At home, if I'm naked in front of her, I'm comfortably and confidently naked. She's allowed to point to body parts, ask questions, and be curious...something I never expected to be OK with.
5. Girls Just Wanna Have Fun
I run my own business. Wrote 3 bestselling books back to back on deadline. Always have big dreams I'm pursuing. AND...I'm at my best when I remember that fun is one of my core values. As a DINK, fun meant taking a month off from work and renting an apartment in Paris with my husband.
Fun also meant splurging on tasting menus at high end restaurants. And throwing spontaneous dinner parties with our fellow DINK friends. Once my niece came along, fun took on new meanings.
Making up a shampoo song to get her excited about the not-so-fun task of washing her crazy mane of hair during bath time (Now that she's four, my niece insists on shampooing her own hair.

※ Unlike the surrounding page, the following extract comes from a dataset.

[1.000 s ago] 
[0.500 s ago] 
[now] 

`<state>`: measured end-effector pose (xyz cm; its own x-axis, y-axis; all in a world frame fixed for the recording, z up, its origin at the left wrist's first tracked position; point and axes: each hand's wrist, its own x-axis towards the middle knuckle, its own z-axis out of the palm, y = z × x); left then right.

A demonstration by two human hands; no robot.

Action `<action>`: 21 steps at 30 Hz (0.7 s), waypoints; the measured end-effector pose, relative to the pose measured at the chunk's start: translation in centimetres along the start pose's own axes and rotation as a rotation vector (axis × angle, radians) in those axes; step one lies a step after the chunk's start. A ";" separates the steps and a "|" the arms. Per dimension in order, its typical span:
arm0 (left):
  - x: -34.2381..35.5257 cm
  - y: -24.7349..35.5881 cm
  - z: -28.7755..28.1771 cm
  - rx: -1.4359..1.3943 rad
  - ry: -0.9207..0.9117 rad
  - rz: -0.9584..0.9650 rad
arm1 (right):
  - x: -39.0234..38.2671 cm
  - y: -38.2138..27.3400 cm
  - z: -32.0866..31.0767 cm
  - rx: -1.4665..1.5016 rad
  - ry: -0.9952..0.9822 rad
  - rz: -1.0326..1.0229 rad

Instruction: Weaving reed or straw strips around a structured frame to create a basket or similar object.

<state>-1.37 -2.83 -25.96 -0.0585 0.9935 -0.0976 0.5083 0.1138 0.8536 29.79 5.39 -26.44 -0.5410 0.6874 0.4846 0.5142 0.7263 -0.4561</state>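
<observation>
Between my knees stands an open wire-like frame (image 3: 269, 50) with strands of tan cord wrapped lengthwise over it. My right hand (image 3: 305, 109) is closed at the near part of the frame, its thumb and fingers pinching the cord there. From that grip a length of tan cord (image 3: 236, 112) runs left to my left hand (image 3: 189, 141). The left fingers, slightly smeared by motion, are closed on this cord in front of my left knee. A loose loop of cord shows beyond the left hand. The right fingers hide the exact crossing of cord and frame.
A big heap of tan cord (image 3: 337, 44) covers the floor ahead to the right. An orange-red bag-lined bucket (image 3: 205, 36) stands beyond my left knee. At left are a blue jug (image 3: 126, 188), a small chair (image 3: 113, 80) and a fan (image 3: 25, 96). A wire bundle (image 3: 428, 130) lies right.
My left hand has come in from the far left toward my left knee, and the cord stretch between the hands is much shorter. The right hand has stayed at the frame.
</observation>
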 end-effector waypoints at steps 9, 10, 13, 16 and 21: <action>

She still sings the Shampoo Song!)
By far, my favorite fun activity is pulling up 80s songs on YouTube so she can watch the MTV video. Right now, her most requested song is Cyndi Lauper's Girls Just Wanna Have Fun. The other day, long after the song was over, I heard her sweet voice from the backseat of the car...They just wanna, they just wanna. Girls just wanna have fun!
While I never planned on or wanted to love or raise a child, the gifts of loving and co-parenting my niece are many. My hope is that she'll be a healthier, happier, well-adjusted individual because of the lessons I share with her. At the end of the day, I'm better for having rewritten and relearned them myself.